Do azul do lápis da censura ao vermelho dos cravos, várias são as cores com as quais hoje se pinta a liberdade numa parede do Mercado de Leiria, para perpetuar uma das conquistas da Revolução do 25 de Abril.
A iniciativa junta pessoas que viveram em ditadura e que há 50 anos viram a revolução atravessar-lhe a juventude, e jovens que agora assinalam o 50.º aniversário de diversas conquistas, da liberdade.
"Só quem perdeu a liberdade uma vez, é que sabe o que é que isso custa", disse à agência Lusa José Peixoto, de 66 anos, um dos pintores do mural, citando o ex-governador civil de Coimbra Fernando Valle.
José Peixoto recordou os tempos prévios à revolução, ele que se preparava para "dar o salto", de forma a fugir à tropa e à guerra colonial, reconhecendo que "pintar a liberdade é significativo".
"Vi o que era e vejo agora. Esta liberdade não pode ser perdida mesmo que já se tenha tudo como garantido", declarou.
Sofia, de 16 anos, aluna da Escola Básica e Secundária Henrique Sommer, da Maceira, salientou a necessidade de se refletir sobre a liberdade, para não se voltar "aos tempos de antigamente, em que as pessoas não se podiam expressar".
"Este mural vai estar aqui para todo o sempre.
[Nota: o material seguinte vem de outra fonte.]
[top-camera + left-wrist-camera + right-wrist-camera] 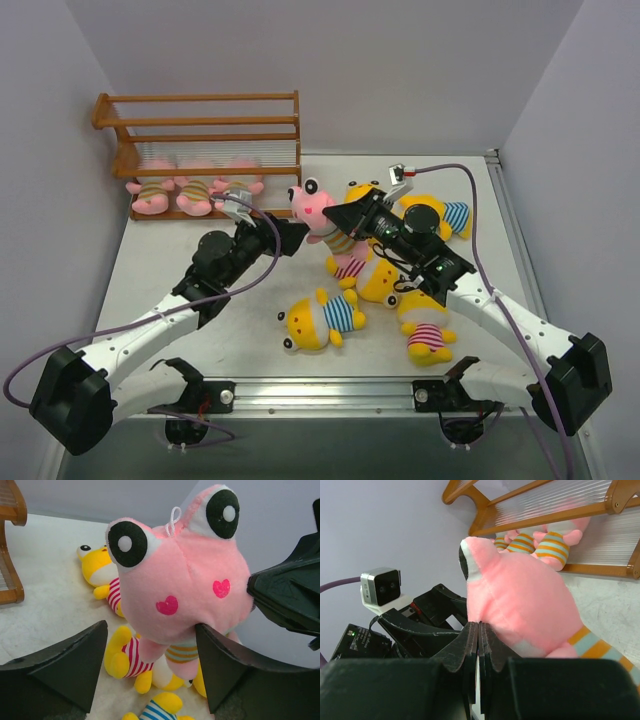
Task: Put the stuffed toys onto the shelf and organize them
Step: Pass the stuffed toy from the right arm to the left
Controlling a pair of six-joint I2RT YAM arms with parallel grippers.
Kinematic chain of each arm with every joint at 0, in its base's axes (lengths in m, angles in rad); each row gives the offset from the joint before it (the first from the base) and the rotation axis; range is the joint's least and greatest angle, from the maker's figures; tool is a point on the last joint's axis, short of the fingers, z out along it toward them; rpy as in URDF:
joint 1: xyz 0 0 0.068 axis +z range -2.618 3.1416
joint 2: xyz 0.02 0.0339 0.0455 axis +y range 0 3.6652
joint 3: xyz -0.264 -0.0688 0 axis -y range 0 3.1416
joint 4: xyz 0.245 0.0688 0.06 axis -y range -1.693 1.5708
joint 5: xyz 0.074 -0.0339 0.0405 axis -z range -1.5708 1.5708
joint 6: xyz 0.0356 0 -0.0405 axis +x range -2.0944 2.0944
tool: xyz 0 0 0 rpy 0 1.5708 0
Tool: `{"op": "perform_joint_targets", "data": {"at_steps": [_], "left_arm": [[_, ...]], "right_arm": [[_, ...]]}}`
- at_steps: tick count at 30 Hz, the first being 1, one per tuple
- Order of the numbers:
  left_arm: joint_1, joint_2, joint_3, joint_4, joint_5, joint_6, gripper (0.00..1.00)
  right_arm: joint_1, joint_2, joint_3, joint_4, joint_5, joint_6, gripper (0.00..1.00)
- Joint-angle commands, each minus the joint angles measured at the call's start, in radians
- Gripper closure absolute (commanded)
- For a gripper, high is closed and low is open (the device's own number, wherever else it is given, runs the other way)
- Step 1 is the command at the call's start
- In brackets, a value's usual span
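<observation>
A pink stuffed toy (313, 208) in a tan-striped shirt hangs upright above the table's middle. My right gripper (347, 216) is shut on the side of its head; the closed jaws pinch the pink plush (520, 600) in the right wrist view. My left gripper (296, 238) is open, and its fingers (227, 662) stand on either side just below the toy's head (180, 580); the right finger touches its chin. Three pink toys (195, 190) lie on the bottom tier of the wooden shelf (200, 128). The upper tiers are bare.
Several yellow toys lie on the table under and around the grippers: a blue-striped one (320, 318) near the front, another blue-striped (445, 215) at right, and pink-striped ones (427, 335) (365, 275). The shelf stands at the back left against the wall.
</observation>
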Motion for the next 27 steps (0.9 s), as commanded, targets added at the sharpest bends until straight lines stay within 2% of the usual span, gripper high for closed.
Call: {"op": "perform_joint_targets", "data": {"at_steps": [1,9,10,12,13,14,20,25,27], "left_arm": [[-0.005,-0.027,-0.018,0.171,0.025,-0.031,0.21],[-0.005,-0.031,-0.058,0.263,0.025,-0.041,0.6],[-0.005,-0.031,-0.059,0.268,0.024,-0.038,0.68],[-0.005,-0.036,-0.064,0.267,0.021,-0.033,0.79],[-0.005,-0.039,-0.065,0.267,0.015,-0.033,0.9],[-0.005,-0.042,-0.067,0.265,0.012,-0.033,0.97],[-0.005,-0.09,-0.095,0.251,-0.025,-0.015,0.98],[-0.005,-0.136,-0.089,0.173,-0.03,0.025,0.98],[-0.005,-0.152,-0.081,0.132,-0.03,0.037,0.98]], "right_arm": [[0.015,0.002,-0.001,0.067,-0.013,0.003,1.0],[0.016,0.015,-0.002,0.067,-0.031,-0.006,1.0],[0.016,0.016,0.001,0.066,-0.033,-0.006,1.0],[0.016,0.017,0.002,0.058,-0.031,-0.014,1.0],[0.016,0.017,0.005,0.054,-0.031,-0.02,1.0],[0.016,0.019,0.008,0.049,-0.031,-0.021,1.0],[0.016,0.017,0.013,0.014,-0.025,-0.04,1.0],[0.016,0.023,0.028,-0.012,-0.02,-0.069,1.0],[0.016,0.029,0.05,-0.055,-0.022,-0.112,0.92]]}}
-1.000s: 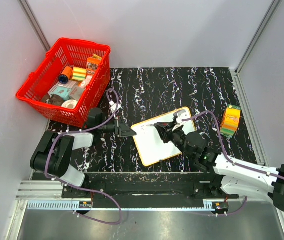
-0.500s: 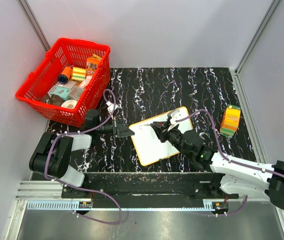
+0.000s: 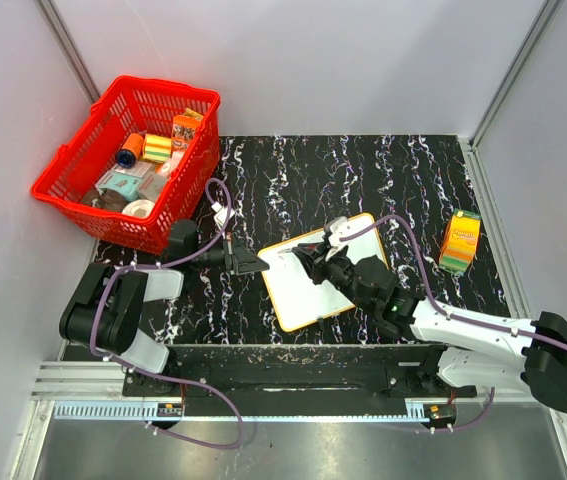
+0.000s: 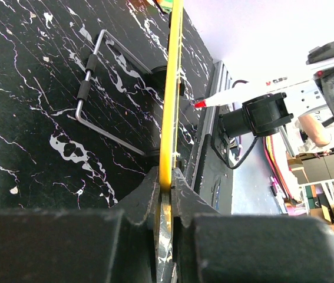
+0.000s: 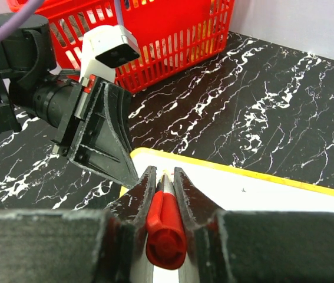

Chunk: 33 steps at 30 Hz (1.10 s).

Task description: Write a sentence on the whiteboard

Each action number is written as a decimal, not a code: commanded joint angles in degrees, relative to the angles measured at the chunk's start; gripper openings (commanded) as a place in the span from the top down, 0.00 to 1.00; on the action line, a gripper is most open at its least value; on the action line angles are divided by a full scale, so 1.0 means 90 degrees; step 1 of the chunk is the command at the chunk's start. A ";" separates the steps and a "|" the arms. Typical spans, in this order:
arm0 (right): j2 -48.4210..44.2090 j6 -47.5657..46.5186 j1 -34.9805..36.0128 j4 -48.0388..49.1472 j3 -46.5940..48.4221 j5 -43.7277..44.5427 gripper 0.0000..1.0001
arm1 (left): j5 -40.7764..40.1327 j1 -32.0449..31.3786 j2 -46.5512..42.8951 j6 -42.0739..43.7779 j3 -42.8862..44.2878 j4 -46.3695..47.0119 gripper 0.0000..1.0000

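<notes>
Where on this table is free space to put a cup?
Free: the table strip beyond the whiteboard, between the red basket and the orange carton. Crowded: the whiteboard's left corner, where the left gripper and right gripper, with marker, meet.

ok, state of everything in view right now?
whiteboard: one edge clamped, no writing visible from above
marker: uncapped, tip toward the whiteboard; contact unclear
left gripper: shut on the whiteboard's rim
right gripper: shut on the marker
basket: far left, holding several items
carton: at right, nothing touching it
</notes>
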 commanded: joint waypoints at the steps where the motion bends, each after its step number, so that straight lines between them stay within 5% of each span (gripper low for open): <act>1: 0.0016 -0.0135 0.0140 0.0362 0.0371 0.0118 1.00 | -0.0001 0.0008 0.0033 0.0247 0.0046 0.0721 1.00; 33: 0.0124 0.0118 0.0189 0.0167 0.0127 0.0499 1.00 | 0.0058 -0.0051 0.0043 0.0238 0.0085 0.0721 1.00</act>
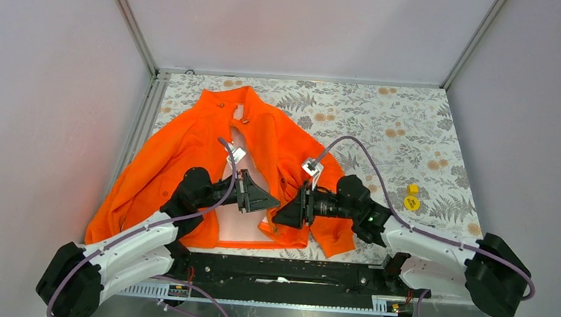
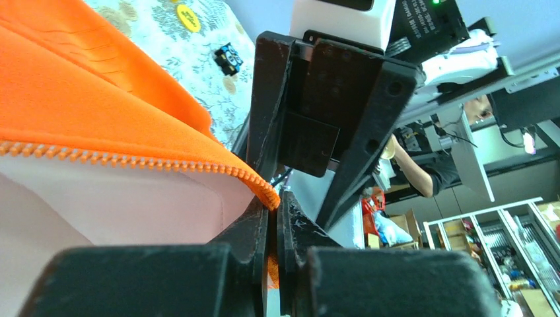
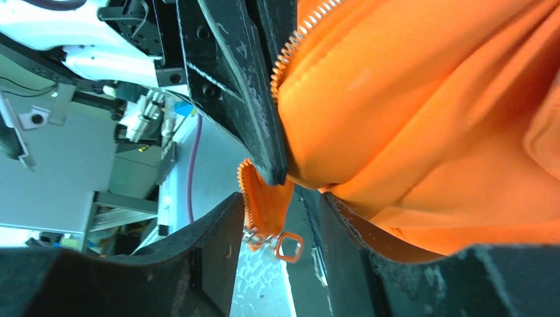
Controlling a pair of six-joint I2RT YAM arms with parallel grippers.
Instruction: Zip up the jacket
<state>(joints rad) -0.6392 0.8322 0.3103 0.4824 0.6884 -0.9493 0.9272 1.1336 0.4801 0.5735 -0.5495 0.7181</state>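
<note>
Bright orange long-sleeved fabric jacket (image 1: pixel 189 148), lying front-up and unzipped on the left half of the floral-patterned table (image 1: pixel 407 122), with its pale lining exposed. I see the left gripper (image 2: pixel 272 214) pinched tight on the toothed zipper edge (image 2: pixel 132 158) at the hem, toward the table's near side. The right gripper (image 3: pixel 279 201) has its jaws parted. The zipper's lower end and orange pull tab (image 3: pixel 288 246) hang between its fingers, unclamped.

orange jacket (image 2: pixel 86 99), left gripper (image 2: pixel 273 221) clamping zipper edge (image 2: pixel 132 160)
</note>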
Pode ser observado e refletir-se sobre este tema", apontou.
O projeto, denominado "Conta-me Histórias", é desenvolvido pelo Centro Artístico A Casa do Lado, que atua na área da intervenção artística comunitária, em associação com a Comissão Comemorativa 50 anos 25 de Abril e com o Município de Leiria.
Joana Brito que, com Ricardo Miranda, fundou o centro artístico, referiu que a lógica do projeto é "haver dois grupos, jovens à data do 25 de Abril de 1974 e jovens da atualidade".
Começou com conversas nas quais se abordou como era a vida em ditadura e a vida atual, continuando com oficinas artísticas.
"Do que se tirou dessas conversas, foram criadas imagens gráficas para o mural", explicou Joana Brito, adiantando que o que se destacou foi o "silêncio, o não se poder falar, a falta de liberdade de expressão", retratado na parede com cravos azuis, numa alusão ao designado lápis azul, símbolo da censura.
A pintura do mural, que termina na quinta-feira, prossegue com jovens que ouvem a História e não devem esquecer, culminando com a mensagem de que têm de "continuar a gritar e a cantar pela defesa da liberdade, seja ela qual for", afirmou Joana Brito.
Esta responsável destacou a intergeracionalidade do projeto, que vai ser replicado para já em mais quatro cidades portuguesas e três no estrangeiro (duas em França e uma no Uruguai, sempre ligadas à comunidade portuguesa), com o foco na comemoração dos 50 anos da "Revolução dos Cravos".
O coordenador do programa de Leiria das comemorações desta efeméride, Acácio de Sousa, que estava na guerra colonial em Angola há 50 anos, destacou que esta "era a arte pictórica de rua mais significativa dos alvores da democracia" e é uma expressão do "sentimento popular".
No caso do mural na cidade de Leiria, Acácio de Sousa assinalou, em particular, "a conjugação etária nos interesses por esta celebração, além da conjugação da pluralidade de pensamento político", esclarecendo que os partidos com assento na Assembleia Municipal indicaram pessoas para darem cor e forma ao projeto, que inclui alunos de escolas do concelho, no total de 15 pessoas.
"Não se poder ser livre, não haver liberdade de expressão, isso faz pensar que na atualidade se tem tudo", relatou André, de 16 anos, da Escola Básica e Secundária Rainha Santa Isabel, na Carreira, admitindo: "Não imaginamos o que as pessoas passaram".
Maria Augusta Macedo, de 79 anos, deixou uma mensagem para a nova geração: "Liberdade é responsabilidade. Se a responsabilidade faltar, caímos numa anarquia que nos faz, outra vez, chamar pelos tempos que queremos esquecer".
O mural alusivo aos 50 anos do 25 de Abril, junto à Rotunda do Estádio, vai ser inaugurado às 17:00 de sexta-feira.